§ **Required work**
The reply should consist of the full listing, written out exactly.
○ ○ ○ ○
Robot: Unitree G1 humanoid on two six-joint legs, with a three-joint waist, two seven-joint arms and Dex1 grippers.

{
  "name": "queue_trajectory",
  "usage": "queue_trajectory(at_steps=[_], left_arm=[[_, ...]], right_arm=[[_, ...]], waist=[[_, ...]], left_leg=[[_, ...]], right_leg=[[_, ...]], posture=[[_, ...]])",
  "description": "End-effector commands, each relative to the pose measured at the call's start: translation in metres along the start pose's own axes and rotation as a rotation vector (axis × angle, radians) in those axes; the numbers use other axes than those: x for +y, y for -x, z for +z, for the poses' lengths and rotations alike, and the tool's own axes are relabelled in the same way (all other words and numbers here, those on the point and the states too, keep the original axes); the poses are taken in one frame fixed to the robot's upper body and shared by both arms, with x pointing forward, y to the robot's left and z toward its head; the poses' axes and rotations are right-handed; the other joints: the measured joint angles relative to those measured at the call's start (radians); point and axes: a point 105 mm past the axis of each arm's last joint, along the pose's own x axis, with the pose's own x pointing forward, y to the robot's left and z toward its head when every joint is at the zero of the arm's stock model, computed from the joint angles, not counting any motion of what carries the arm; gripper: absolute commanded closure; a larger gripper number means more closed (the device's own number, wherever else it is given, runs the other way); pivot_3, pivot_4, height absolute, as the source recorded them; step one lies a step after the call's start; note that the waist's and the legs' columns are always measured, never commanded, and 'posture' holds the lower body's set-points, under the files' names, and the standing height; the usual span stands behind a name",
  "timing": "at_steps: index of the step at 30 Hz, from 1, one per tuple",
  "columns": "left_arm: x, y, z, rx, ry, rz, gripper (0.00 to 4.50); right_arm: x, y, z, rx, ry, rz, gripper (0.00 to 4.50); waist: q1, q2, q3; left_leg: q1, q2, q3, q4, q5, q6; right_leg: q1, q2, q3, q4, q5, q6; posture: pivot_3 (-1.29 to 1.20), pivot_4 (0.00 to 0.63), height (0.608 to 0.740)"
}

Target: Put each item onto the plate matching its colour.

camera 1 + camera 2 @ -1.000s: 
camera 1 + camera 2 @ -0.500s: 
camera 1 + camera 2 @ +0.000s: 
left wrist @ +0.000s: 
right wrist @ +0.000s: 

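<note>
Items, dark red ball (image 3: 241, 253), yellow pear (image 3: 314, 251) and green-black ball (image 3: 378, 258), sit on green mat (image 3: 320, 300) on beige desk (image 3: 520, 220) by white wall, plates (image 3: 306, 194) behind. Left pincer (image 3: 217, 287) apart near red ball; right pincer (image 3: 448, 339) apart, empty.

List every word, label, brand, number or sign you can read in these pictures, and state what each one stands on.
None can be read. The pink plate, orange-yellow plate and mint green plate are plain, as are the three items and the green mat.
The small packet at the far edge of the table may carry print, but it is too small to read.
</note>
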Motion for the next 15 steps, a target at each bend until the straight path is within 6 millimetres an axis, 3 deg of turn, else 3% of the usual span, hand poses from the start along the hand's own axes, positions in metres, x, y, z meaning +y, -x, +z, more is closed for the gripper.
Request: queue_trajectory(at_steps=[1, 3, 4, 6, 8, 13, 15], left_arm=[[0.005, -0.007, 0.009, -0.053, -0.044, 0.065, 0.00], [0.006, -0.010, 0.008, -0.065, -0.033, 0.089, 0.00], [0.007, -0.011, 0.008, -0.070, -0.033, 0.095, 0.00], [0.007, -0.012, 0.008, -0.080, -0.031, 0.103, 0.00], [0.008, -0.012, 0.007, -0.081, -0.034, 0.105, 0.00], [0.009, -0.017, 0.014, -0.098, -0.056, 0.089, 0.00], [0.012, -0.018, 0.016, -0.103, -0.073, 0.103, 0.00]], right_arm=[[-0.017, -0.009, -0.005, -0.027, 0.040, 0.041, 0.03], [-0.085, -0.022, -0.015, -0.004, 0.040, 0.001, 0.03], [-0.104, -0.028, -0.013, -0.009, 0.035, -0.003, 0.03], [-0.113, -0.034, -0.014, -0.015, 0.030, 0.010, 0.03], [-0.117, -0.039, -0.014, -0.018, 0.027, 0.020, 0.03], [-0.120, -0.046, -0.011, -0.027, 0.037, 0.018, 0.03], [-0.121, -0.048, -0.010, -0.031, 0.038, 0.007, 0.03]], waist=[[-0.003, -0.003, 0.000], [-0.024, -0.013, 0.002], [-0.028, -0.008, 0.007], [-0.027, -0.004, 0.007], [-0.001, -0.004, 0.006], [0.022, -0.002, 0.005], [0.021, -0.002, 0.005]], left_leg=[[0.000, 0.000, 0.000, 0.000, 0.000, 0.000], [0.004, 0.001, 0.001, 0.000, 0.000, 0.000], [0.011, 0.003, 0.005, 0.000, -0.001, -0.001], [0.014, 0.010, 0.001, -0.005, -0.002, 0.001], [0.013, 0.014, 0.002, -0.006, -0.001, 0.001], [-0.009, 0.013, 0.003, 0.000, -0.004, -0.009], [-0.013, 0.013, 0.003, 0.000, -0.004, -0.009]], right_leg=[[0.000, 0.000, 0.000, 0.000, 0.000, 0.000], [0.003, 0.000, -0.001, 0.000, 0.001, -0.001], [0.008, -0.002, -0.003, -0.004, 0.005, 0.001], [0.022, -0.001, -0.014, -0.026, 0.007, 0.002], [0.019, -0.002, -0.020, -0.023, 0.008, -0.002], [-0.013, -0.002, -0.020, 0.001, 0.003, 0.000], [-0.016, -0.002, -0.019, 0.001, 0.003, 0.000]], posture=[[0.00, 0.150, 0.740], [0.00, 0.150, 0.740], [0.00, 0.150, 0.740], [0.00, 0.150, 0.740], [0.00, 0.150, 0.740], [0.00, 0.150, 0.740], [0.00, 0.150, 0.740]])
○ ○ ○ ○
§ **The completed task**
Robot: Unitree G1 humanoid on two six-joint legs, with a three-joint waist, two seven-joint arms and Dex1 grippers.

{
  "name": "queue_trajectory",
  "usage": "queue_trajectory(at_steps=[_], left_arm=[[_, ...]], right_arm=[[_, ...]], waist=[[_, ...]], left_leg=[[_, ...]], right_leg=[[_, ...]], posture=[[_, ...]])",
  "description": "End-effector commands, each relative to the pose measured at the call's start: translation in metres along the start pose's own axes and rotation as a rotation vector (axis × angle, radians) in those axes; the numbers use other axes than those: x for +y, y for -x, z for +z, for the poses' lengths and rotations alike, and the tool's own axes are relabelled in the same way (all other words and numbers here, those on the point and the states too, keep the original axes); the poses are taken in one frame fixed to the robot's upper body and shared by both arms, with x pointing forward, y to the robot's left and z toward its head; the poses' axes and rotations are right-handed; the other joints: the measured joint angles relative to those measured at the call's start (radians); point and axes: a point 105 mm past the axis of each arm's last joint, along the pose's own x axis, with the pose's own x pointing forward, y to the robot's left and z toward its head when every joint is at the zero of the arm's stock model, computed from the joint angles, not counting any motion of what carries the arm; gripper: absolute commanded closure; a larger gripper number means more closed (the device's own number, wherever else it is given, runs the other way); pivot_3, pivot_4, height absolute, as the source recorded them; step one lies a step after the call's start; note that the waist's and the legs' columns are always measured, never commanded, and 'posture' holds the lower body's set-points, under the files' names, and the standing height; the usual span stands behind a name",
  "timing": "at_steps: index of the step at 30 Hz, from 1, one per tuple",
  "columns": "left_arm: x, y, z, rx, ry, rz, gripper (0.00 to 4.50); right_arm: x, y, z, rx, ry, rz, gripper (0.00 to 4.50); waist: q1, q2, q3; left_leg: q1, q2, q3, q4, q5, q6; right_leg: q1, q2, q3, q4, q5, q6; posture: pivot_3 (-1.29 to 1.20), pivot_4 (0.00 to 0.63), height (0.608 to 0.740)"
}

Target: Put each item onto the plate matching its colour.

camera 1 + camera 2 @ -1.000s: 
camera 1 + camera 2 @ -0.500s: 
camera 1 + camera 2 @ +0.000s: 
left wrist @ +0.000s: 
right wrist @ +0.000s: 

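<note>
Items, dark red ball (image 3: 241, 253), yellow pear (image 3: 314, 251) and green-black ball (image 3: 378, 258), sit on green mat (image 3: 320, 300) on beige desk (image 3: 520, 220) by white wall, plates (image 3: 306, 194) behind. Left pincer (image 3: 217, 287) apart near red ball; right pincer (image 3: 448, 339) apart, empty.

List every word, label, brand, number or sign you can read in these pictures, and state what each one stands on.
None can be read. The pink plate, orange-yellow plate and mint green plate are plain, as are the three items and the green mat.
The small packet at the far edge of the table may carry print, but it is too small to read.
</note>
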Motion for the next 15 steps, a target at each bend until the straight path is within 6 millimetres an axis, 3 deg of turn, else 3% of the usual span, hand poses from the start along the hand's own axes, positions in metres, x, y, z meaning +y, -x, +z, more is closed for the gripper.
Request: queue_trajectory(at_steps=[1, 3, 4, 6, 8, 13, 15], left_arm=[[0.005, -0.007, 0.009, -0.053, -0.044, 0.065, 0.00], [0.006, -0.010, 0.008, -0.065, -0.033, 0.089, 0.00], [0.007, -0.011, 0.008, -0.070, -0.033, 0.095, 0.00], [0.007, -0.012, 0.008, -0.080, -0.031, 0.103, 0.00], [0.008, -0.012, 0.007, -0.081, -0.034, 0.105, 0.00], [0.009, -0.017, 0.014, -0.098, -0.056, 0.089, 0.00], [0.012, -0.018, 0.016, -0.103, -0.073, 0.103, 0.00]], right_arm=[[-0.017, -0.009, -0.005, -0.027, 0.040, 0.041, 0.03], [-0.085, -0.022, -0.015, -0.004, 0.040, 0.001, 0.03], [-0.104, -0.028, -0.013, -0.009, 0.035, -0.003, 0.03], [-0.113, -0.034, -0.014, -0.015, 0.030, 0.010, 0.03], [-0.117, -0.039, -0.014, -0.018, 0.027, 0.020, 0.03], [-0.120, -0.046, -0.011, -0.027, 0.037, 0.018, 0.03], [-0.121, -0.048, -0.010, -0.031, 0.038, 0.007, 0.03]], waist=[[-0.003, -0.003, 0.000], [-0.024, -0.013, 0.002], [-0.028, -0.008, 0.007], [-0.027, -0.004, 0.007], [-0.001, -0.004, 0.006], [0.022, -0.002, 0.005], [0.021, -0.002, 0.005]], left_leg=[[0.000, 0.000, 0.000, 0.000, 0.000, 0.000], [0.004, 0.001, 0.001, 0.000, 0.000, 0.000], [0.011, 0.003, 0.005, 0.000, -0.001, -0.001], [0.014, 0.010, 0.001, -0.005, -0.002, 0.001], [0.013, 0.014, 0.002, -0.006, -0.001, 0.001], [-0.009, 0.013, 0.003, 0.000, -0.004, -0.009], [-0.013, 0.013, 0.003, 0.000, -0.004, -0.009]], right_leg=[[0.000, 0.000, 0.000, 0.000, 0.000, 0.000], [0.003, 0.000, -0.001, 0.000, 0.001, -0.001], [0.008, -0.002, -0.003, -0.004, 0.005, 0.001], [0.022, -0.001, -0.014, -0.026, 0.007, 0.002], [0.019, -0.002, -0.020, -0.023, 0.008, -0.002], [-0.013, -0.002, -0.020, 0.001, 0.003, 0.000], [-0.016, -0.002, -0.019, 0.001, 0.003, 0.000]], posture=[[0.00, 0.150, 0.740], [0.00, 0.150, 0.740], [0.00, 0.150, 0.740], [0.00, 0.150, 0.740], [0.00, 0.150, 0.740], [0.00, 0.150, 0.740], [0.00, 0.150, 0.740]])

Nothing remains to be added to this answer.